Let me also make it clear that my point here is not to critique the practice of therapists and Buddhist teachers who have attempted to adapt classical Buddhist concepts to the modern context. Such an adaptation is necessary and not in question. What I wish to critique is the theoretical model that these practitioners rely on so as to provide a better theoretical understanding of the cognitive mechanisms involved in the practice of mindfulness. To do this I examine the treatment of mindfulness in some of the classical Buddhist sources, which are often interpreted by modern practitioners to characterize mindfulness as bare attention. I focus mostly, but not only, on the clear treatments of the question found in the scholastic commentarial tradition, particularly the presentations of various Abhidharmas (the part of the Buddhist canon that analyzes the realm of sentient experience and the world given in such experience into its basic elements (dharma), listing and grouping them into the appropriate categories so as to undermine the postulation of an enduring unified subject). A cursory look at these sources reveals that the classical definitions of mindfulness do not correspond to the notion of bare attention. Although the understanding of mindfulness as bare attention is not alien to the tradition, it does not occupy the central place that many modern mindfulness practitioners assume. We may then wonder how does the classical scholastic Buddhist tradition understand mindfulness if it is not defined as bare attention, and, perhaps more importantly, what can we learn from the classical sources about mindfulness that may help to bring out some of the connotations that have been missed by the excessive use of the concept of bare attention? But before we can do this, we should be clear about the terms of the inquiry and understand the semantic range of the words used in this discussion.
Mindfulness, Sati and Retention
The English mindfulness is an old word that indicates the quality of being aware and paying attention.
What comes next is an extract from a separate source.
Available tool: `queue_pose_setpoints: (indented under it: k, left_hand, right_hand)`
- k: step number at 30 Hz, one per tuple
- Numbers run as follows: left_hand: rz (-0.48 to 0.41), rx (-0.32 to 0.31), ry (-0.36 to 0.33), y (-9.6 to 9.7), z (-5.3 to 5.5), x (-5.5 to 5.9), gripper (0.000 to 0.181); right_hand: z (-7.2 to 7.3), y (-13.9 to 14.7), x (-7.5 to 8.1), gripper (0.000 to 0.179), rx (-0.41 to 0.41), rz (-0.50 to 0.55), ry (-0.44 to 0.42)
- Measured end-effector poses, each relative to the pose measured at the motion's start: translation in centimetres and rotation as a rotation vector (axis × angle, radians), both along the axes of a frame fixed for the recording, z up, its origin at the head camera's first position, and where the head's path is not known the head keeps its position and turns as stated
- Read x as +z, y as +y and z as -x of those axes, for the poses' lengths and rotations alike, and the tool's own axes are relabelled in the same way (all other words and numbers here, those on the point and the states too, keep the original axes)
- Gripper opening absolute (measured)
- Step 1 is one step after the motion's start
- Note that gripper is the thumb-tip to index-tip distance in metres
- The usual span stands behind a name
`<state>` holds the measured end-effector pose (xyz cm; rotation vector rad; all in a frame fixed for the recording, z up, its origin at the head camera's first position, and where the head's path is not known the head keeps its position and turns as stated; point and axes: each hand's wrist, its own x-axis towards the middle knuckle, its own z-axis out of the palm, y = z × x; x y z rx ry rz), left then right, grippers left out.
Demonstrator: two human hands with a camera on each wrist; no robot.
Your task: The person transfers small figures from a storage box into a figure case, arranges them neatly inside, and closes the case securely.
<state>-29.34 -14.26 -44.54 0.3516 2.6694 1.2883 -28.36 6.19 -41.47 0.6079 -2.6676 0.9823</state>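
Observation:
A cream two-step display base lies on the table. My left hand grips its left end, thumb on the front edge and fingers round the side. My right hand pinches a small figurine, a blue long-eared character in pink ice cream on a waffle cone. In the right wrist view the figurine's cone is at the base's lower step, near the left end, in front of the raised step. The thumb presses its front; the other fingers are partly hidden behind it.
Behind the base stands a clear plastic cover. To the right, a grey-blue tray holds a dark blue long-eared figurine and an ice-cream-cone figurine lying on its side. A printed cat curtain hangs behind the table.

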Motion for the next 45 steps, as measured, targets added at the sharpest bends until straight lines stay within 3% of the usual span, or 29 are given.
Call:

Interestingly for our discussion, it also had the connotation of remembering and having a purpose in mind, though these usages seem to have faded away. This word has been used to translate various Buddhist terms, mostly the Sanskrit smṛti (Pāli sati, Tibetan dran pa). These terms are widely used within the Buddhist tradition where they are understood to be central to the practice of meditation. There is nothing wrong with their translation as mindfulness as long as one keeps track of the semantic range of these terms. When we do this, however, we realize that the understanding of mindfulness/sati as present-centered nonevaluative awareness is problematic for it reflects only some of the ways in which these original terms are deployed.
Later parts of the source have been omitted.